Washington — The U.S. Department of Agriculture told a federal court that it will tap into a contingency fund to allow states to issue partial November benefits under the Supplemental Nutrition Assistance Program during the government shutdown.
In a declaration submitted to the U.S. District Court for the District of Rhode Island, Patrick Penn, a Department of Agriculture official who oversees SNAP, said the administration “intends to deplete SNAP contingency funds completely and provide reduced SNAP benefits for November 2025.”
There is roughly $4.6 billion in the contingency fund that can be used to cover November benefit payments, according to Penn. Officials have said fully covering those benefits would require roughly $9 billion. The $4.6 billion will be used to “cover 50% of eligible households’ current allotments,” Penn said.
More than 42 million Americans rely on SNAP to buy food, and the program ran out of funding over the weekend due to the ongoing shutdown. The federal government funds SNAP by sending money to the states, which oversee food stamp programs for their residents.
Justice Department lawyers separately told the court that the administration will “fulfill its obligation to expend the full amount of SNAP contingency funds” by providing states with information on Monday that they can use to calculate benefits due to each eligible household.

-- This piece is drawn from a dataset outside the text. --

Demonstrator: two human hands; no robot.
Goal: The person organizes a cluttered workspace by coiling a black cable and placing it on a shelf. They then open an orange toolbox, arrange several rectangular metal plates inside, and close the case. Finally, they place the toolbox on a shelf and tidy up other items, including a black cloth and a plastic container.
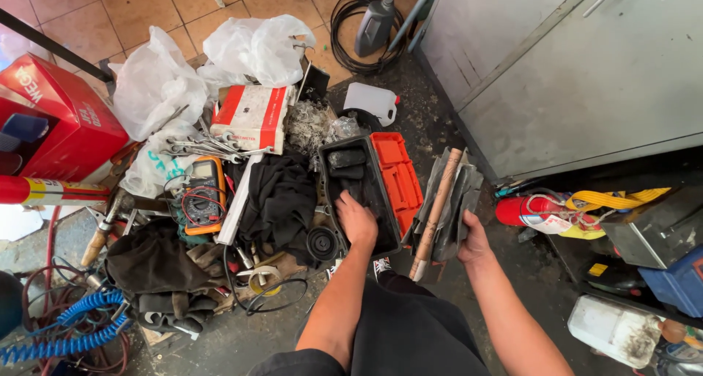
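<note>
Toolbox [366, 193], black and rectangular with its orange compartmented lid [399, 178] swung open beside it, sat on the grimy concrete floor [242, 339] directly ahead of the person. Its dark interior held a few black lumps at the far end. The left hand [356, 220] reached down into the toolbox's near end, fingers curled inward; whether it held anything could not be told. Just right of the toolbox, the right hand [474, 240] gripped the edge of a bundle of grey sheets [455, 200] wrapped about a brown cardboard tube [437, 204]. Left of the toolbox lay a black cloth [278, 196], an orange multimeter [203, 194], loose wrenches [201, 147] and white plastic bags [157, 79]. Beyond the toolbox the floor turned to tan tiles [146, 10]; a grey metal cabinet [571, 61] stood to the right.
</note>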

The filing came in response to an order issued by Judge John McConnell. McConnell is overseeing a case brought by a coalition of nonprofits and municipalities who are seeking to force the Trump administration to use the contingency funds to cover November SNAP benefits.
On Friday, McConnell ordered the Trump administration to tap into the fund to cover the lapse in SNAP funding caused by the shutdown. The judge gave the government until noon on Monday to file a status update about the distribution of the funds.
In a separate case in Massachusetts, two dozen states and the District of Columbia filed suit to get the administration to use the contingency funds. The judge in that case agreed with their argument that the government is required to use the money and likewise asked for an update by Monday.
The Trump administration and Republicans in Congress had argued that the contingency fund couldn’t legally be used to pay SNAP benefits because the underlying appropriation for the program had lapsed. Both judges disagreed with that argument and said the fund must be used to cover part of the shortfall.
“There is no question that the congressionally approved contingency funds must be used now because of the shutdown,” McConnell wrote in the written version of his order on Saturday.
He also said the government should “find the additional funds necessary (beyond the contingency funds) to fully fund the November SNAP payments.” The $5 billion in the contingency fund does not fully cover the $9 billion needed to pay out benefits for the month, and the administration had argued that calculating partial payments would be “exceedingly difficult, highly disruptive, and delayed.”
The judge said the government could choose to issue partial payments instead of finding other sources of funding, but added that “under no circumstances” could those payments be delayed beyond Wednesday.
The USDA warned late last month that federal food benefits would not go out to roughly 42 million recipients on Nov. 1 after it declined to tap into contingency funds to keep food stamp payments flowing during the shutdown. The agency pinned the blame for the pause on congressional Democrats for failing to back a GOP-backed stopgap measure that would fund federal agencies.
The shutdown entered its 34th day Monday and is poised to become the longest shutdown in U.S. history if lawmakers fail to reach agreement on a spending measure by late Tuesday.
The initial decision to halt the food aid appeared to be a shift from the USDA’s plan for a lapse in federal funding that was issued Sept. 30. The agency said in its plan that multi-year contingency funds could be used for state administrative expenses to ensure states could continue SNAP operations during a shutdown and were also available “to fund participant benefits” in the event of a funding lapse.
But the USDA wrote in a memo to states late last month that the reserve funds were “not legally available to over regular benefits,” and said the money was meant for priorities like assisting people in disaster areas.
Faced with the looming cutoff of food stamp payments, half the states of the District of Columbia, as well as the municipalities, sought relief from the federal courts. Some states said they would work to continue providing assistance to food-aid beneficiaries. Roughly 1 in 8 Americans receive food stamps.